I no tilled a field of timothy using the small seed box of my 1590 drill and now that it is starting to germinate I see that I am having the same issue with it that I had with the teff. When going downhill the seed just collects in the seed tubes and then when I get to the bottom of the hill all the seed that collected in the tubes comes out in a big clump. When going up hill I do not have this problem and have a nice stand coming up.

I asked the JD dealer what I could do to solve this problem and they had no clue.....said they had never heard of this problem before. Any ideas on how to remedy this?

Also does anyone know what setting on the main box to use for orchard grass? It is not listed on the chart for the main box and the small seed box does not put out enough.


----------



## 8350HiTech (Jul 26, 2013)

Sounds like the tubes are too long. Make them as short as physically possible.


----------



## Vol (Jul 5, 2009)

FarmerCline said:


> I no tilled a field of timothy using the small seed box of my 1590 drill and now that it is starting to germinate I see that I am having the same issue with it that I had with the teff. When going downhill the seed just collects in the seed tubes and then when I get to the bottom of the hill all the seed that collected in the tubes comes out in a big clump. When going up hill I do not have this problem and have a nice stand coming up.
> 
> I asked the JD dealer what I could do to solve this problem and they had no clue.....said they had never heard of this problem before. Any ideas on how to remedy this?
> 
> Also does anyone know what setting on the main box to use for orchard grass? It is not listed on the chart for the main box and the small seed box does not put out enough.


Cline, I would load the drill with seed and go down a hill and stop before getting to the bottom and try to find the problem.....pull a tube off and see if something is going on down inside the seed exit....does the drill have a setting for Fescue(31)?....If so Orchard grass will be slightly less.

Regards, Mike


----------



## endrow (Dec 15, 2011)

did you use talcum powder on the seed I use Kinzie Planter talc does the trick on our 1590 do not use graphite


----------



## swmnhay (Jun 13, 2008)

If it is just a couple tubes u maybe can tie them with twine to keep the sag out of them.Or maybe run more down pressure that will lift your boxes higher and straighten the tubes.
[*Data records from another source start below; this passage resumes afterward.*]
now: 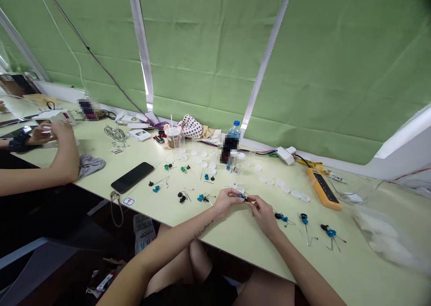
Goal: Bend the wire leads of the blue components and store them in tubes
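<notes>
Both my hands meet over the table's front part, pinching one small blue-and-black part. My left hand has it from the left, fingertips closed. My right hand closes thumb and finger on its right end. The part's exact kind is too small to make out. Around my hands lie similar sets: a blue-and-black piece just right of my right hand, another blue piece with a bent metal rod, and a further blue piece. Left of my hands is a blue piece with black bits.
Round white caps form a row behind my hands. A yellow power strip lies at right, near a plastic bag. A black phone, a drink cup and a water bottle are further left. A co-worker's hands work at far left.
</notes>
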Demonstrator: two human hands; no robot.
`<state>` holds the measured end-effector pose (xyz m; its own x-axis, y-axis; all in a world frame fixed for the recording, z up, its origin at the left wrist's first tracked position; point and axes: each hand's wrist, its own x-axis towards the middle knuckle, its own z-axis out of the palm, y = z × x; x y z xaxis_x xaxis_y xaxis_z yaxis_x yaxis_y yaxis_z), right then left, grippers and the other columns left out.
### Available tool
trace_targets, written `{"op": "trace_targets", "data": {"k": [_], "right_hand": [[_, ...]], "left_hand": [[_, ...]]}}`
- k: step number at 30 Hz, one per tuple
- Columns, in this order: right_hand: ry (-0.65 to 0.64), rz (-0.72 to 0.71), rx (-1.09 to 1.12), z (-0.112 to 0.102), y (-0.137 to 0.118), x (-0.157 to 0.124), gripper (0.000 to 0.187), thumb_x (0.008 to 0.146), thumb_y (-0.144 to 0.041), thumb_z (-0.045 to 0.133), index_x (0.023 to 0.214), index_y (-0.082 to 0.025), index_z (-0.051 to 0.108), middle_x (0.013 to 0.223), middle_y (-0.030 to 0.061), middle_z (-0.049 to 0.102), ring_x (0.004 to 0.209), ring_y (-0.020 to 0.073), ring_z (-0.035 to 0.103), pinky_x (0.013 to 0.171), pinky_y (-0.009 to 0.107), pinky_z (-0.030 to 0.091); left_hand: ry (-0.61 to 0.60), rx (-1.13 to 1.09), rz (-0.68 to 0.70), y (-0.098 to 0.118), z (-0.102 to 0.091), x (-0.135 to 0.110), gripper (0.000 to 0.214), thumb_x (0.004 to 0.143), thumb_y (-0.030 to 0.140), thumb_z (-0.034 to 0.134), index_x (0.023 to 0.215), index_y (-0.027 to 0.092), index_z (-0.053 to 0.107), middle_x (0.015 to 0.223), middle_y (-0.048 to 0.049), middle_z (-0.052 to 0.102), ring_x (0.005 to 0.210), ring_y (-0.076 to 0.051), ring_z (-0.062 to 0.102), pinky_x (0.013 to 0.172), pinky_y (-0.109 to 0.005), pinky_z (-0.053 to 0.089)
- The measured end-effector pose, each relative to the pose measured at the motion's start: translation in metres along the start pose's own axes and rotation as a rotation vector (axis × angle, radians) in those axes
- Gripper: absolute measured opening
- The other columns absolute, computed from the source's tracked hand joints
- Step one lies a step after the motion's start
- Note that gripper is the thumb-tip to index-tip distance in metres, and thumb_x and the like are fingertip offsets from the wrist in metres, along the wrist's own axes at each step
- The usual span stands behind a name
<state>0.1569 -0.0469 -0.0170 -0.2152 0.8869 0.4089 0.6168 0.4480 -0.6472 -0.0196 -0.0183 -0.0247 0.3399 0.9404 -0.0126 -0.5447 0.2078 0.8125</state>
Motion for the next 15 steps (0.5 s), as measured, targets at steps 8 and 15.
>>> {"op": "trace_targets", "data": {"k": [8, 15], "right_hand": [[0.008, -0.006, -0.027, 0.0006, 0.0002, 0.0007, 0.032, 0.091, -0.046, 0.04, 0.095, -0.021, 0.06, 0.071, 0.0022, 0.065, 0.046, 0.0135, 0.051, 0.052, 0.027, 0.045], [-0.033, 0.015, -0.036, -0.0007, -0.0031, 0.0007, 0.03, 0.092, -0.044, 0.039, 0.092, -0.022, 0.06, 0.066, 0.0003, 0.062, 0.048, 0.0142, 0.053, 0.055, 0.028, 0.047]], "left_hand": [[-0.007, 0.027, -0.002, 0.0004, -0.001, 0.0007, 0.038, 0.051, 0.02, 0.083, 0.082, 0.009, 0.063, 0.08, -0.0102, 0.071, 0.073, -0.018, 0.066, 0.082, -0.036, 0.049], [-0.014, 0.014, 0.007, -0.002, -0.0017, 0.0012, 0.039, 0.052, 0.02, 0.083, 0.083, 0.009, 0.063, 0.083, -0.0112, 0.07, 0.075, -0.019, 0.067, 0.085, -0.039, 0.048]]}}
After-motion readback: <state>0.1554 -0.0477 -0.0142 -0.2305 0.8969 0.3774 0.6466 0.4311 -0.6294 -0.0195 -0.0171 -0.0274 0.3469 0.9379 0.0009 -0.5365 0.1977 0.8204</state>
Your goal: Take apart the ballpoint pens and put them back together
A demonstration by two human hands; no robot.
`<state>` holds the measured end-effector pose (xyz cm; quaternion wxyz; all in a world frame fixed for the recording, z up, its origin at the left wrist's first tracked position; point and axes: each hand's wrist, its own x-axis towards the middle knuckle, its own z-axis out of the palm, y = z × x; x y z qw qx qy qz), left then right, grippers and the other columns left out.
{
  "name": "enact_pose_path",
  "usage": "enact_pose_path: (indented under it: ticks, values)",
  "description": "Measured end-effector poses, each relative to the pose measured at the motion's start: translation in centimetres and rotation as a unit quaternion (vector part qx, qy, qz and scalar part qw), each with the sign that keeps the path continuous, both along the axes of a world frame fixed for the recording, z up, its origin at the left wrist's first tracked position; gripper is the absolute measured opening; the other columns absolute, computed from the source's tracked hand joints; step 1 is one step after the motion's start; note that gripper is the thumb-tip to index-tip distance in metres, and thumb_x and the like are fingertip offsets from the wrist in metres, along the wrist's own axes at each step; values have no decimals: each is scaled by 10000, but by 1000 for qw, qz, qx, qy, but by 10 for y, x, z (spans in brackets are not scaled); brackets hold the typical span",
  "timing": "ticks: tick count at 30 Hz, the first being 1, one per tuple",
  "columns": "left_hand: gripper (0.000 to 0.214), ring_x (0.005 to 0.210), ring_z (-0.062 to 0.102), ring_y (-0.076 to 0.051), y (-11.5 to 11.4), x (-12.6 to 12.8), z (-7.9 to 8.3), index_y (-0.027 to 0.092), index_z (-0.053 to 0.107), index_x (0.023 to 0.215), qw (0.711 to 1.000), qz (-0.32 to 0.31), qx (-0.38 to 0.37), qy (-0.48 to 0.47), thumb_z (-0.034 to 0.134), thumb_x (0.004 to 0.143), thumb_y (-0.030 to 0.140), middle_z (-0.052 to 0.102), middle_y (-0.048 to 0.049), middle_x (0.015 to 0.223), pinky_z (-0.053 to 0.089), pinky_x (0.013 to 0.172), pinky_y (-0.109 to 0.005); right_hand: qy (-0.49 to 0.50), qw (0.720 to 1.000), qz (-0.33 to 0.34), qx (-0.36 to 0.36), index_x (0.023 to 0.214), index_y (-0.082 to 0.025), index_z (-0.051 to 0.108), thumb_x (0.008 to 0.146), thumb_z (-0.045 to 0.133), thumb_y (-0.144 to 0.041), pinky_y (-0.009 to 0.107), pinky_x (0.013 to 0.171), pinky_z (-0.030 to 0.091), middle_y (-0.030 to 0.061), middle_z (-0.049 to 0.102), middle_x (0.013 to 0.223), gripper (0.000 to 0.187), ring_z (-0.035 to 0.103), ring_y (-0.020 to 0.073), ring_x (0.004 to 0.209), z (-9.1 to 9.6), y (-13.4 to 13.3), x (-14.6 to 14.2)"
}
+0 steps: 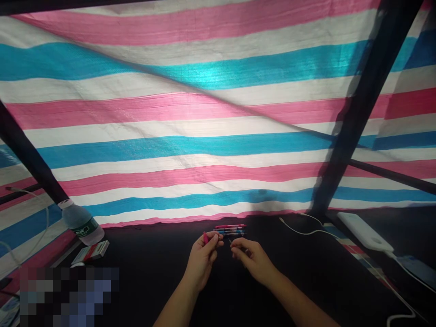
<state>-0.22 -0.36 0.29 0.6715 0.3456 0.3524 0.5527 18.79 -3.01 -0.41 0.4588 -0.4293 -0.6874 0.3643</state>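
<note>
My left hand point(201, 259) is closed round a pink pen barrel point(205, 238), whose end sticks up between thumb and fingers. Facing it across a small gap, my right hand point(255, 260) pinches with thumb and forefinger. A thin, pale sliver shows at those fingertips, too small to name. Just beyond both hands, several pens lie side by side on the black table; the farthest is a pink pen point(230, 226), and a blue and white pen point(235, 232) lies nearer. My fingers partly hide the nearer pens.
A clear bottle point(81, 225) and a cigarette-like box point(91, 252) stand at the left. On the right are a white power bank point(365, 231) and a white cable point(306, 232). Striped sheeting point(190, 150) hangs behind the black table point(143, 281), with dark frame poles either side.
</note>
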Motion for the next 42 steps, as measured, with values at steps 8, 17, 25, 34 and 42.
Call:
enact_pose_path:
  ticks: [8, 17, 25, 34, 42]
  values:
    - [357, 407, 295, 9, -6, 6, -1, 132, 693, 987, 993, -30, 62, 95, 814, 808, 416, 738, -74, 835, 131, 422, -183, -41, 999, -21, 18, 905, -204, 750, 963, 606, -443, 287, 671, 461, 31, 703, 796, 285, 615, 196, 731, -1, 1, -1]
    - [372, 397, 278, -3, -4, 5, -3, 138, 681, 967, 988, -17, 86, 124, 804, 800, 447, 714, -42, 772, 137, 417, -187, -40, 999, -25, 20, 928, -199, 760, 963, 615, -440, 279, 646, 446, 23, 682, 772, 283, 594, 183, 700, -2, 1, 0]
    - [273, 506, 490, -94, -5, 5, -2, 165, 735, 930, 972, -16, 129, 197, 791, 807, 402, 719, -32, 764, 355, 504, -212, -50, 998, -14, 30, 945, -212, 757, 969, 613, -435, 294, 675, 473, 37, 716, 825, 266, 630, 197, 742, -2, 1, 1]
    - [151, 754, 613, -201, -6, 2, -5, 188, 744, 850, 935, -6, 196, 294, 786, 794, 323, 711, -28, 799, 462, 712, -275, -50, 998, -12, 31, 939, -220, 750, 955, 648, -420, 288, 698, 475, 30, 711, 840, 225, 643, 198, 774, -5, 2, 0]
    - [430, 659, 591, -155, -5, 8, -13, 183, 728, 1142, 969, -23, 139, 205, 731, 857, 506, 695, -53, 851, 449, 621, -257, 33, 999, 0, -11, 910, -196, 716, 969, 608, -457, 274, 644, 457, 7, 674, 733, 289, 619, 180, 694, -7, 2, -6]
What I do with a 750.Get setting fairly close with the chart.Catch the seed from 1 tube for 1/2 mile.Wiegh it.Takes a small scale. multiply the weight of seed X number of openers will give you pds.Divide by area covered to get pds per acre.

Odd shaped fields use the acre meter on the drill.

I catch from a end opener and then after checking I just overlap a bit so don't have a skip.


----------



## 6125 (Sep 14, 2009)

I cut the hoses on mine so when stretched and fished threw the "holders" they just make it in to the feed cups by about 1/2 inch. Now only time they block up is when they have been sitting and some insect spins a web inside the tubes.

On mine I believe setting #16 puts down about 13 pounds of orchard grass, but i'd have to check to make sure.


----------



## Hayman1 (Jul 6, 2013)

FarmerCline said:


> I no tilled a field of timothy using the small seed box of my 1590 drill and now that it is starting to germinate I see that I am having the same issue with it that I had with the teff. When going downhill the seed just collects in the seed tubes and then when I get to the bottom of the hill all the seed that collected in the tubes comes out in a big clump. When going up hill I do not have this problem and have a nice stand coming up.
> 
> I asked the JD dealer what I could do to solve this problem and they had no clue.....said they had never heard of this problem before. Any ideas on how to remedy this?
> 
> Also does anyone know what setting on the main box to use for orchard grass? It is not listed on the chart for the main box and the small seed box does not put out enough.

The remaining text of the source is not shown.